Tramadol has also been brought into Gaza via Egypt. In recent years, Egypt destroyed many tunnels that Palestinians had dug in order to access the Sinai region of the country. The tunnels were used to bring goods into Gaza that Israel prevented from being imported above ground.

The systematic destruction of tunnels has not had a discernible effect on the availability of Tramadol. Police believe that it is still coming into Gaza via those tunnels that remain in use.

In an attempt to help Tramadol addicts kick their habits, the local ministry for health has set up a rehabilitation center in central Gaza. The center is called Amal, the Arabic word for hope.

“With the number of addicts increasing in recent years, it was vital for an official body to take care of them and treat them in a specialized center,” said Abdallah al-Jamal, a psychologist at Amal.

The center runs rehabilitation programs that last from 15 to 90 days. There is much emphasis on sport and on healthy diets. Addicts are encouraged to give up drugs altogether but, in certain cases, are allowed to take legal painkillers as a substitute for black market Tramadol.
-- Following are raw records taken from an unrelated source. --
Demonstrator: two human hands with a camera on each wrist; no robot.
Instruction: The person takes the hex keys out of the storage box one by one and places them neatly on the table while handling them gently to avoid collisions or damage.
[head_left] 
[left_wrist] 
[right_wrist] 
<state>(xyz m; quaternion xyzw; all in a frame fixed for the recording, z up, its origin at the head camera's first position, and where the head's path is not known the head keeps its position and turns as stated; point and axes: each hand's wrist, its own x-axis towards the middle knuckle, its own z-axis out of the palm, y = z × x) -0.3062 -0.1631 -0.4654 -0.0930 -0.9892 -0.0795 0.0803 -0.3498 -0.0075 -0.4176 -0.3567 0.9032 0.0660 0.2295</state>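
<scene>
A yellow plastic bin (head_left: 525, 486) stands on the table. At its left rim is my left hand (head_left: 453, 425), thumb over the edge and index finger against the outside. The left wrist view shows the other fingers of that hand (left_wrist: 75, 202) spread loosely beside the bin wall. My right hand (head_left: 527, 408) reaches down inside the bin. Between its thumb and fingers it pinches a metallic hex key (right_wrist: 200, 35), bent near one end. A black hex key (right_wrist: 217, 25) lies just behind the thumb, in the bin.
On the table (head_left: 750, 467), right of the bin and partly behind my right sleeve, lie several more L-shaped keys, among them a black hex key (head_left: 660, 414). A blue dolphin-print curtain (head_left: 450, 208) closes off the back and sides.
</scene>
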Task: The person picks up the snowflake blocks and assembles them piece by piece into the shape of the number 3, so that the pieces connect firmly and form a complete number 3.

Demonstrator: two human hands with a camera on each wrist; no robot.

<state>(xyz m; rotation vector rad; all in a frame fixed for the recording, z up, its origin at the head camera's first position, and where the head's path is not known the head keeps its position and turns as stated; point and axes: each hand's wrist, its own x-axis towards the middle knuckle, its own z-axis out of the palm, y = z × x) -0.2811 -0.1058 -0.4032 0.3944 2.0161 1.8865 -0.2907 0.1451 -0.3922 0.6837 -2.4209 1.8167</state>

The police work closely with the center.

“Many addicts have asked for help with treatment,” said Hassan al-Sweerky, the police spokesperson.

“Some of them didn’t want their families to find out about their addictions. So we started to deal with these people as medical patients. They are treated for free and without having any criminal charges brought against them.”

Hamza Abu Eltarabesh is a freelance journalist and writer from Gaza.